## Extracted records
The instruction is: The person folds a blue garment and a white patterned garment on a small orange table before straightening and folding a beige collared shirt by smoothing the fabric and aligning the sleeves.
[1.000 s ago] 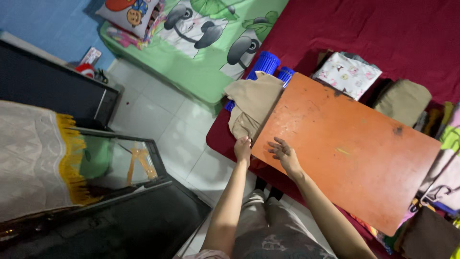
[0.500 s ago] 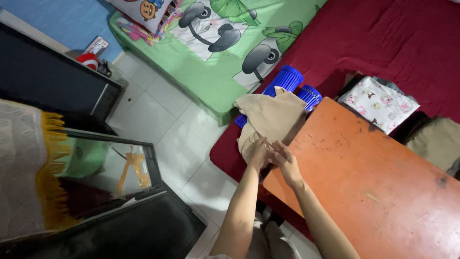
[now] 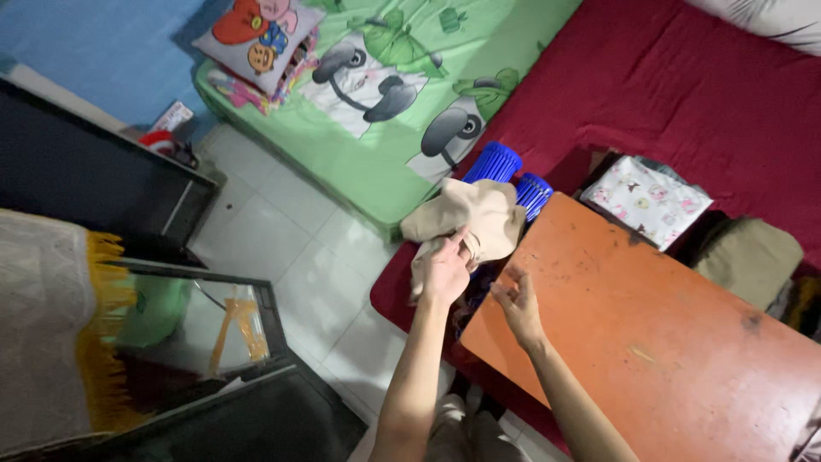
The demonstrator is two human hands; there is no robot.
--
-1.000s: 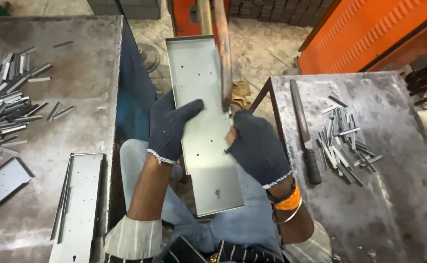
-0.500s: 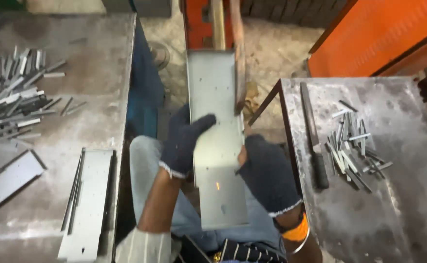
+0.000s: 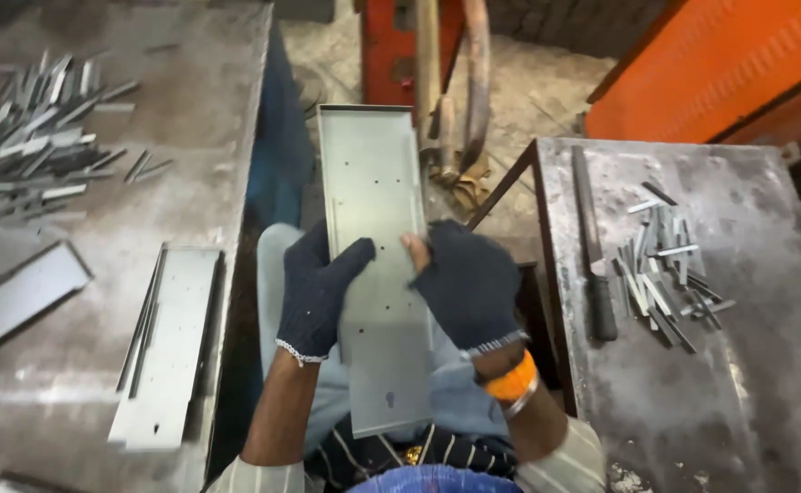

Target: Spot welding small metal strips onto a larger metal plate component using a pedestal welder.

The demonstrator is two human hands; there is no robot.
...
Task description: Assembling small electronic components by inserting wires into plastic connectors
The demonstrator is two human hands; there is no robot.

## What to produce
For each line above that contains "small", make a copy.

## Exercise output
The instruction is: The person folds a blue garment and a white patterned garment on a small orange table before straightening and folding a beige collared shirt by smoothing the fabric and aligning the sleeves.
Target: Spot welding small metal strips onto a larger metal plate component using a pedestal welder.
Task description: Assembling small electronic components by inserting wires into plastic connectors

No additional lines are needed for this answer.